Solvite Corpora et Coagulate Spiritum

  In certain music now emerging we can detect trace evidence, residue of old arts and rites. A basic tenet of Alchemy was to dissolve form and coagulate spirit, to hide what was manifest and make visible what was not apparent. The emphasis was on the spirit, the fundamental nature of matter. One reason for their persecution at least by Christianity was in a perceived threat to a monopoly on the spiritual. In seeking their own answers, the Alchemists ran the risk of dissolving the very body of church authority. Forms remain necessary for control of them to exist, and this is why what evades form still elicits hostility. Regardless the Great Work has continued. In a way music could be said to have continued the aim of it by dissolving the strictures of form to refine expressions of soul into gold. Regarding decomposition, another principle of Alchemy, it is remembered that in the wake of punk early industrial music was at best an undefinable pulp, or fluid from the cadaver of rock music, the sound of decomposition, without which no regeneration is possible.

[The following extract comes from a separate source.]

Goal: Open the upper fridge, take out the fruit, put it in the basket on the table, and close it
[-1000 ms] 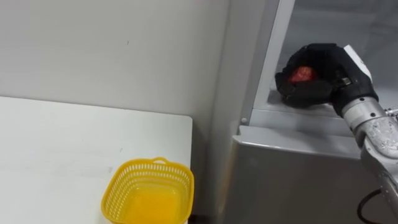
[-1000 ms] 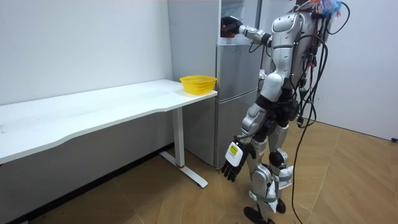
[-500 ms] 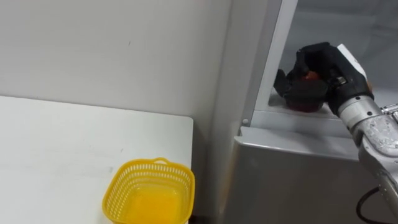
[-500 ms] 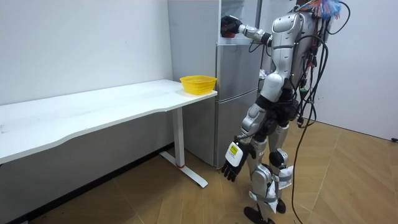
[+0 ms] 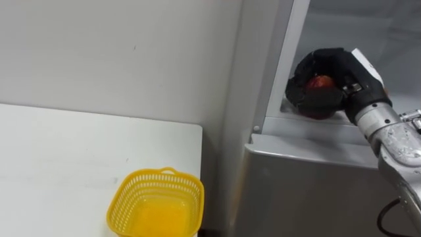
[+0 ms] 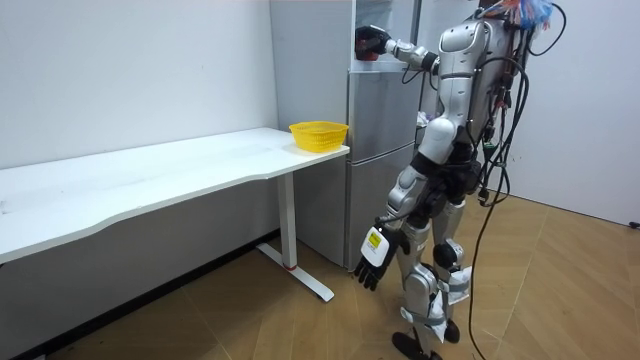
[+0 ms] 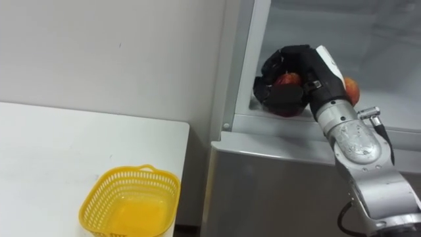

  We can see the similarity of music to alchemy in the emergence of improvisation in the electro-acoustic field where often single sources for sound are exploded into kaleidoscopic sonic shards. The cross fertilization of imaginations and the affects on their expression on the border of form and identity is a cause for joy in our alienating culture. To this day in defiance of form and identity, temporary communities learn the discipline of seeing with sound to perceive kindred spirits, hearing songs of the outside on the shores of formlessness.